** WHAT THE TASK ASKS **
Make an exact copy of each entry, leaving out every picture.

Saved entries:
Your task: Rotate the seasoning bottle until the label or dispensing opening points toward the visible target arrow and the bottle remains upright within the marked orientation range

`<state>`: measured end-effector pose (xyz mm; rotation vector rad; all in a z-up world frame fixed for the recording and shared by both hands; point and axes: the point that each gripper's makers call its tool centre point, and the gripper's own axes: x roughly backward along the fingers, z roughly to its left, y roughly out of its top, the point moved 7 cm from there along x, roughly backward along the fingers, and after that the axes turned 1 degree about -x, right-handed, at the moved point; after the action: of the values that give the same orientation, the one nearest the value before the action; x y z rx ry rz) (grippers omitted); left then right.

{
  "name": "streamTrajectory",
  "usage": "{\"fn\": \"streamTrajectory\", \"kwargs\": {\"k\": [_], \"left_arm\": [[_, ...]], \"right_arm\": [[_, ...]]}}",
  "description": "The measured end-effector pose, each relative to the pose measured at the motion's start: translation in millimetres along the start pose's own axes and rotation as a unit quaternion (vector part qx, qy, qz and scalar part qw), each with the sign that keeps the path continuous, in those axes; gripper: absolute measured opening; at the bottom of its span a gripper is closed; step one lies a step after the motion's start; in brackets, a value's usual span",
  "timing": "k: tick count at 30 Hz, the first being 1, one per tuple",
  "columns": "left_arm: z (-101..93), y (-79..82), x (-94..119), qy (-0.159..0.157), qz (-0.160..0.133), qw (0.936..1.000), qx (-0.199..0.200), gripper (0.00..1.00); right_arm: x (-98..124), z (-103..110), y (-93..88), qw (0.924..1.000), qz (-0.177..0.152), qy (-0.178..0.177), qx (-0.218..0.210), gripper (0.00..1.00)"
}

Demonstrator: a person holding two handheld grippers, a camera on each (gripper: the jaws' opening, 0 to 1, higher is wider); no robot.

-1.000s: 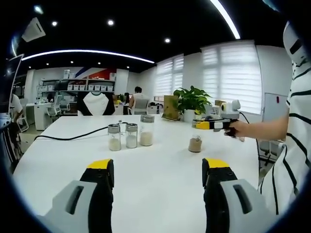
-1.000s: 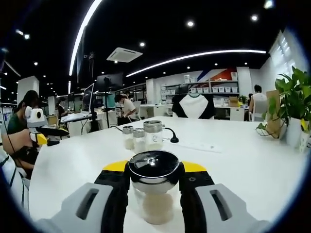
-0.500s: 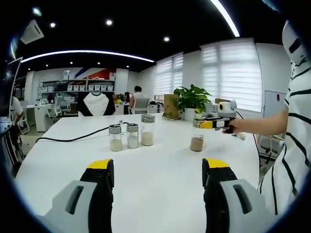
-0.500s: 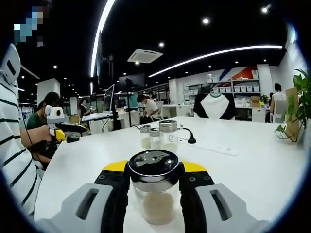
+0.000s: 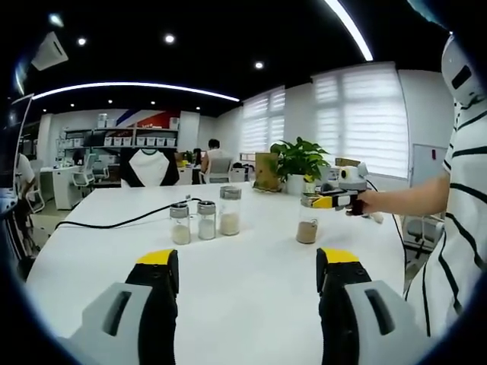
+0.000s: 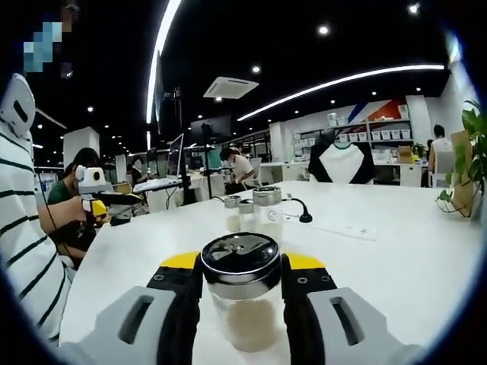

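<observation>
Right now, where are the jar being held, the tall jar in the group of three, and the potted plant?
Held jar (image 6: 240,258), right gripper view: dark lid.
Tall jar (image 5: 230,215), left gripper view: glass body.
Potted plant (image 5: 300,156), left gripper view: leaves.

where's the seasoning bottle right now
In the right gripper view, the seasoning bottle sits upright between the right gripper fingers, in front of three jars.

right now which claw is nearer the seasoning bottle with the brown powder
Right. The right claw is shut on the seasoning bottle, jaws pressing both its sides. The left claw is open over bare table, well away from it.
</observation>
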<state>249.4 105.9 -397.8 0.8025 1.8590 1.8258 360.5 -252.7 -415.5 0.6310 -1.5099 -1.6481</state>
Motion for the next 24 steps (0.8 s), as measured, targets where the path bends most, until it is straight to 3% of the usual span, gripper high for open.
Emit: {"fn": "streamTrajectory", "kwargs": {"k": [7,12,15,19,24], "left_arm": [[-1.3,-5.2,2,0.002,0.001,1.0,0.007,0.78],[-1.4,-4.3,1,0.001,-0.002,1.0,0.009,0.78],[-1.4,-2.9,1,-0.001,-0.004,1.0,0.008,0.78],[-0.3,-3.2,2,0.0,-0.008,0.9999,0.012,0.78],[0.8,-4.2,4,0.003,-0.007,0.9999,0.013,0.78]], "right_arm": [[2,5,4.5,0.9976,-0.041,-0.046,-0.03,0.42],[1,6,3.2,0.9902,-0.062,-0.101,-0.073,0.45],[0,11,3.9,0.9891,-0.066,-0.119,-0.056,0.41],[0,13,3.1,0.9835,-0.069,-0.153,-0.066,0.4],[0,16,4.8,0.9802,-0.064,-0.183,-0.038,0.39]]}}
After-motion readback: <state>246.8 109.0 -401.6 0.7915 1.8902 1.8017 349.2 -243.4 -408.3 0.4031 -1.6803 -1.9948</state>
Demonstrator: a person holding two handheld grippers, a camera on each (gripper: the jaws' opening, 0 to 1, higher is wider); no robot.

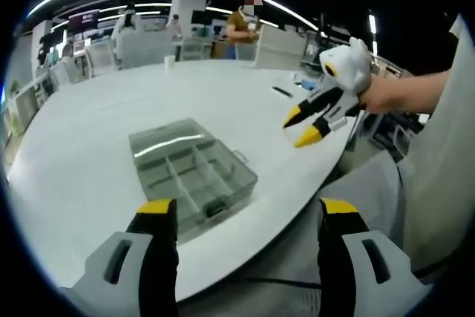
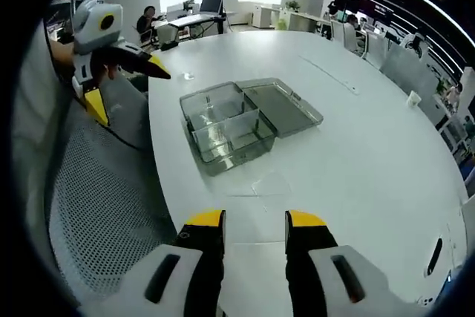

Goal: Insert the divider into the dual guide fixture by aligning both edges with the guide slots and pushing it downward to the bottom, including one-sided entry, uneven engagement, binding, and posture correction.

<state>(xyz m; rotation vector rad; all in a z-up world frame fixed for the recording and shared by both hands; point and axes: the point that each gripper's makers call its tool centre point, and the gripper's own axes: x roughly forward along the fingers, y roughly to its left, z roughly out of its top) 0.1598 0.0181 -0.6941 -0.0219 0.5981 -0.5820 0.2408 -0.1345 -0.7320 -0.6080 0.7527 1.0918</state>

** SOLUTION BELOW **
Your task: Rotate the seasoning bottle until the label or dispensing opening points toward the visible target arrow and the bottle remains upright within the marked orientation range

`<state>`: measured end-effector pose (xyz mm; rotation vector rad; all in a z-up world frame fixed for the recording and shared by both hands; point and axes: the point that each gripper's makers call its tool centre point, and the gripper's own axes: x roughly backward along the fingers, z roughly to its left, y roughly out of its top, the point moved 7 cm from there along x, roughly backward along the fingers, and after that the axes turned 1 degree about -x, right-handed, at the moved point; after the action: of the values that give the same orientation, the one nearest the value before the action; x y z rx ry rz) (grippers omitted); left then right.

{
  "name": "streamTrajectory",
  "usage": "{\"fn\": \"streamTrajectory\", \"kwargs\": {\"k\": [_], \"left_arm\": [[_, ...]], \"right_arm\": [[_, ...]]}}",
  "description": "The measured end-effector pose, each relative to the pose measured at the motion's start: translation in millimetres along the start pose's own axes and rotation as a unit quaternion (vector part qx, qy, qz and scalar part qw), each with the sign that keeps the path continuous, in those axes; gripper: absolute measured opening; at the bottom of its span a gripper is closed; step one lies a step after the motion's start; in brackets, a value's usual span",
  "timing": "k: tick count at 30 Hz, the first being 1, one per tuple",
  "columns": "left_arm: z (-101..93), y (-79..82), x (-94..119), qy (-0.159..0.157), qz (-0.160..0.133), qw (0.936..1.000), qx (-0.199..0.200), gripper (0.00..1.00); right_arm: x (-98..124), z (-103..110), y (-93..88), qw (0.924..1.000), qz (-0.177..0.152), qy (-0.178..0.177), qx (-0.218..0.210), gripper (0.00..1.00)"
}

Demonstrator: a person holding two handheld grippers, a camera on each (gripper: the jaws' opening, 0 to 1, higher is wider); no robot.

-1.000s: 
-1.000s: 
-0.500s: 
-0.500s: 
+0.000s: 
+0.000s: 

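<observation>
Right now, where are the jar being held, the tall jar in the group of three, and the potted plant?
Held jar (image 6: 240,258), right gripper view: dark lid.
Tall jar (image 5: 230,215), left gripper view: glass body.
Potted plant (image 5: 300,156), left gripper view: leaves.

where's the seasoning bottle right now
In the right gripper view, the seasoning bottle sits upright between the right gripper fingers, in front of three jars.

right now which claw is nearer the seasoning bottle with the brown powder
Right. The right claw is shut on the seasoning bottle, jaws pressing both its sides. The left claw is open over bare table, well away from it.
</observation>
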<state>249.4 105.9 -397.8 0.8025 1.8590 1.8258 360.5 -252.7 -415.5 0.6310 -1.5099 -1.6481</state>
Motion for the next 24 steps (0.8 s), as measured, targets where the path bends most, until it is straight to 3% of the usual span, gripper high for open.
Emit: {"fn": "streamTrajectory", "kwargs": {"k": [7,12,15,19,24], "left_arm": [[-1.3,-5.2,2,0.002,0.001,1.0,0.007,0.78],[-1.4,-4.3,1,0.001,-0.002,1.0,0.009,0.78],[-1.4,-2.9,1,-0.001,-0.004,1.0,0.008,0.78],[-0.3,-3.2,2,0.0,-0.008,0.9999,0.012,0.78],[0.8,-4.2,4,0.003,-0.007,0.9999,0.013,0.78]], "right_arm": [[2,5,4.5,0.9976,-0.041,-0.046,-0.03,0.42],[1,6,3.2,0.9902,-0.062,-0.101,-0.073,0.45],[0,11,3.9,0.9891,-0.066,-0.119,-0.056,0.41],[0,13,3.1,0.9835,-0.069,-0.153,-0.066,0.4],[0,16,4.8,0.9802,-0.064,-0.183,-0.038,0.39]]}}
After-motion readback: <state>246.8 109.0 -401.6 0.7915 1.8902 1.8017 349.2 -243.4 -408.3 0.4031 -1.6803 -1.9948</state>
Demonstrator: a person holding two handheld grippers, a camera on each (gripper: the jaws' opening, 0 to 1, higher is wider); no robot.


Goal: Insert the divider into the dual guide fixture by aligning both edges with the guide slots and pushing it downward to the bottom, including one-sided entry, uneven engagement, binding, and posture correction.

<state>(xyz m; rotation vector rad; all in a z-up world frame fixed for the recording and shared by both hands; point and axes: the point that each gripper's makers call its tool centre point, and the gripper's own axes: x roughly forward along the fingers, y roughly to its left, z roughly out of its top) 0.1598 0.0181 -0.6941 -0.0219 0.5981 -0.5820 0.2408 -0.1345 -0.7320 -0.6080 0.7527 1.0918</state>

The output is finished, and nothing else is needed.